Sir Joseph Cook (1860-1947), Australian politician and sixth Prime Minister of Australia, was born on 7 December 1860 in Silverdale, a small mining town near Newcastle-under-Lyme in Staffordshire, England. He had no formal education and worked in the coal mines from the age of nine. He married Mary Turner in 1885 and shortly after emigrated to New South Wales.

Cook settled in Lithgow and worked in the coal mines, becoming General-Secretary of the Western Miners Association in 1887. He was also active in the Single Tax League and was a founding member of the Labour Party in 1891. In that year he was elected to the New South Wales Legislative Assembly as MP for the coalfields seat of Hartley, in Labor's first big breakthrough in Australian politics.

In 1894, however, Cook refused to accept the Labor Party's decision to make all members sign a "pledge" to be bound by decisions of the Parliamentary Labor Party (Caucus}. He left the party and became a follower of George Reid's Free Trade Party.
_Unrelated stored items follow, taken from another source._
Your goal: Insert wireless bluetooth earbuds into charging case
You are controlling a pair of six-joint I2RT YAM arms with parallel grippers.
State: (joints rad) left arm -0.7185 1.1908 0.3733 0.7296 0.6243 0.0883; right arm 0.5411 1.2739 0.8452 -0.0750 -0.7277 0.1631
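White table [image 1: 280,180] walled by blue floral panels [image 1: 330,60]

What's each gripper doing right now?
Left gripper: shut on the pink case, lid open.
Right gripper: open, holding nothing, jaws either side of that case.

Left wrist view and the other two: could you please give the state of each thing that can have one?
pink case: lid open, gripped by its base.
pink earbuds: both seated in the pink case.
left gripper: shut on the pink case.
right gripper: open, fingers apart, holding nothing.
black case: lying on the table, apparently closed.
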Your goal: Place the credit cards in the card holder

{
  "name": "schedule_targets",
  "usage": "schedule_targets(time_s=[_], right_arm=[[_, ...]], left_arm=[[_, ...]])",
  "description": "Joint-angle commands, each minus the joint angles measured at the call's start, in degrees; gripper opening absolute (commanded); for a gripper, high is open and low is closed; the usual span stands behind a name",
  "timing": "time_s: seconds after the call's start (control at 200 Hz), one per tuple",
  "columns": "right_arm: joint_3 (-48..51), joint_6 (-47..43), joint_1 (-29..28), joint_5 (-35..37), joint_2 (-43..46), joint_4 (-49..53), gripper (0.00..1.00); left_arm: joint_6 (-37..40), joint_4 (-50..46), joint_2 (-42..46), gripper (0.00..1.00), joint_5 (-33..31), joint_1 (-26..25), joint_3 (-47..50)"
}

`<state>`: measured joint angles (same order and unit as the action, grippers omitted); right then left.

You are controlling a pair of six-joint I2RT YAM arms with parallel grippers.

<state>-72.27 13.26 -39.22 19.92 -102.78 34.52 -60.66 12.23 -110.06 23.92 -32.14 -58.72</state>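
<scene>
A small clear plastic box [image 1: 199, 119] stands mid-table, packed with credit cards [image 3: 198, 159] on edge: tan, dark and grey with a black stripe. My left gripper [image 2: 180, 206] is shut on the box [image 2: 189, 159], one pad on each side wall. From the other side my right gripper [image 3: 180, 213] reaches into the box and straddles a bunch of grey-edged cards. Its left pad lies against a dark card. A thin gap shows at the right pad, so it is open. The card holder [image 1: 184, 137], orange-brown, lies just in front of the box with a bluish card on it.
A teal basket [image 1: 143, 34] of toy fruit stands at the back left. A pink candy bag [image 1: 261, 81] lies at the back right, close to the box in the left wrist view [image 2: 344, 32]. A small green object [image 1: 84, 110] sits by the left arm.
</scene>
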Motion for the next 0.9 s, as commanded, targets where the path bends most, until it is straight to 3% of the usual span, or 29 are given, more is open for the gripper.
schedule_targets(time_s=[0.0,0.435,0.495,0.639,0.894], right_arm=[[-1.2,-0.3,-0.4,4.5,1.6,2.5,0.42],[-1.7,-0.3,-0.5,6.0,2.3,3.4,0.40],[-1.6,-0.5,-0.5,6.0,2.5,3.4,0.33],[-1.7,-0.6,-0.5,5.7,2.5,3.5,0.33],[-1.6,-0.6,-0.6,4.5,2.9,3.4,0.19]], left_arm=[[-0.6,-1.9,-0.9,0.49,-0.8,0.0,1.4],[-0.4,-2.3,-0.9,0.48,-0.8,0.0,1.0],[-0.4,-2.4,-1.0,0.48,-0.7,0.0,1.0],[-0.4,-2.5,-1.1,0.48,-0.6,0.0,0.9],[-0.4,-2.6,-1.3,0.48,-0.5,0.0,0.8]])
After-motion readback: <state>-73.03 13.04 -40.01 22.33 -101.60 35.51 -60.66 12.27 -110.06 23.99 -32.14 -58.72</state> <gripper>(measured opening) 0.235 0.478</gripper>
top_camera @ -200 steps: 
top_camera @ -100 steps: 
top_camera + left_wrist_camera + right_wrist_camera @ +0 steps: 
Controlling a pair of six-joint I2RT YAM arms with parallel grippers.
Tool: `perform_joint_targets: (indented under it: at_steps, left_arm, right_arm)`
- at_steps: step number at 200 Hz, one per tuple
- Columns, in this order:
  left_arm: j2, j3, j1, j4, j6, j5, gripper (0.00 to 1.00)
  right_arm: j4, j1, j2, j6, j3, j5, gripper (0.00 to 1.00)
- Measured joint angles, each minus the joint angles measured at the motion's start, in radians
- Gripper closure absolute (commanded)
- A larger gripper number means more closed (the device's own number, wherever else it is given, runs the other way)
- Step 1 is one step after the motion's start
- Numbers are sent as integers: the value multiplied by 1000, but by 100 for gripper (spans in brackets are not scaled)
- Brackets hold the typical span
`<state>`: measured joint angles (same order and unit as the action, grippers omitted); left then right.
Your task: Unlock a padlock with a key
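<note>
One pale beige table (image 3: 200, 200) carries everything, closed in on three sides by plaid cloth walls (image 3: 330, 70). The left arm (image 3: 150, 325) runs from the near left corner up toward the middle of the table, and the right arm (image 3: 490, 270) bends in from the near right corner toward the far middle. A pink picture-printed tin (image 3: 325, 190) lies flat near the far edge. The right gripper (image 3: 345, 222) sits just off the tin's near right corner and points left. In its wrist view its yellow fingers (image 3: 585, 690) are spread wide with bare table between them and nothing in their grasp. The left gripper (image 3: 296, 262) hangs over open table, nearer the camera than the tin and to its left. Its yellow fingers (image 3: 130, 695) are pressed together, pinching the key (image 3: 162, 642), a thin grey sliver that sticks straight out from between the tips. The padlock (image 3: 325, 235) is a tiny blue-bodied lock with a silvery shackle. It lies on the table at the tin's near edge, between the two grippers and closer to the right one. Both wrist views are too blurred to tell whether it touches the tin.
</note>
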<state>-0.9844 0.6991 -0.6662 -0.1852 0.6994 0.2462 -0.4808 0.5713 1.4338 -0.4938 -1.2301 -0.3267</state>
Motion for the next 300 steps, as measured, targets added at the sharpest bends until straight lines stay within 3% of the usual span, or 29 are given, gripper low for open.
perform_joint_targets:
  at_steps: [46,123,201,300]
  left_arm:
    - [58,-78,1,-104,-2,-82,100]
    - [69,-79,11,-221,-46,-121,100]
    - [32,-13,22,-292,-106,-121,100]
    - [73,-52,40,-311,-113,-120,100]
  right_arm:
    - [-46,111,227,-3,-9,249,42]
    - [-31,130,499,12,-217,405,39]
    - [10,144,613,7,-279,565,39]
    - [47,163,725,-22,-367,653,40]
He was a minister in Reid's government 1894-99.

When the first federal Parliament was elected in 1901, Cook was elected MP for Parramatta, a seat which then included the Lithgow area. He became Reid's deputy, but did not hold office in Reid's 1904-05 ministry, mainly because Reid needed to offer portfolios to independent Protectionist members. When Reid retired from the party leadership in 1908, Cook agreed to merge the Free Traders with Alfred Deakin's Protectionists, and became deputy leader of the new Liberal Party.

Cook served as Defence Minister in Deakin's 1909-10 ministry, then succeded Deakin as Liberal leader when the government was defeated by Labor in the 1910 elections. He had by this time become completely philosophically opposed to socialism, and he was an effective critic of Andrew Fisher's Labor government. At the 1913 elections he won a one-seat majority in the House of Representatives, while Labor retained a majority in the Senate.

Unable to govern effectively without control of the Senate, Cook decided to bring about a double dissolution election under the terms of the Australian Constitution. He introduced a bill abolishing preferential employment for trade union members in the public service, a bill he knew the Senate would reject. He then sought and obtained a double dissolution of the Parliament from the Governor-General.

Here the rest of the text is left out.